> [Problem details]: An exact copy of the listing is required, with its pictures removed.
##############################
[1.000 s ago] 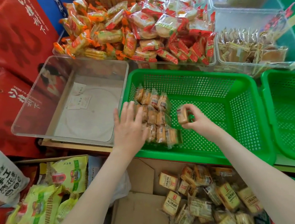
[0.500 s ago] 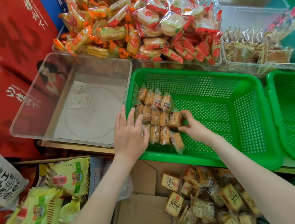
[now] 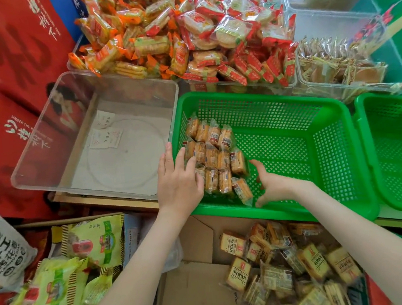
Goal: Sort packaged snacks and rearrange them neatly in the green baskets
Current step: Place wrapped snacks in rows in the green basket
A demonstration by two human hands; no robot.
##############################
> [Written reply]:
[1.000 s ago] 
[0.500 s ago] 
[now] 
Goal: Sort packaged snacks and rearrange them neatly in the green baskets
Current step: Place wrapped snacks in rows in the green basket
A demonstration by two human hands; no robot.

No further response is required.